▶ **Exercise**: Word for word, copy the data that follows and skip its pictures.

▶ **Data**:
++++++++++

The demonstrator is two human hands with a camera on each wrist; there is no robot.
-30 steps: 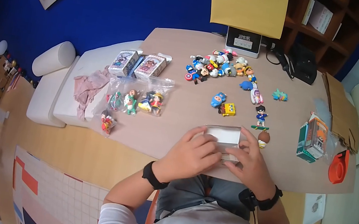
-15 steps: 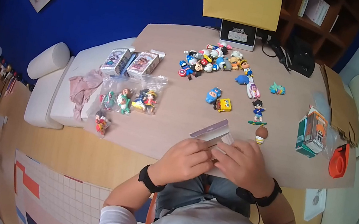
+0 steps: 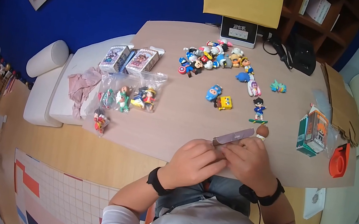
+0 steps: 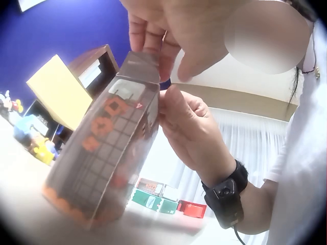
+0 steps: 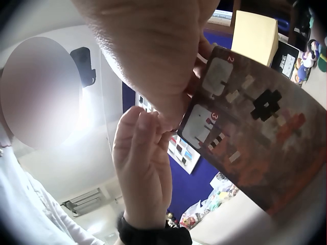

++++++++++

▶ **Result of this exercise**:
The demonstrator is two human hands with a camera on each wrist; there is no robot.
-30 steps: 
-15 steps: 
+0 steps: 
+0 steps: 
+0 steps: 

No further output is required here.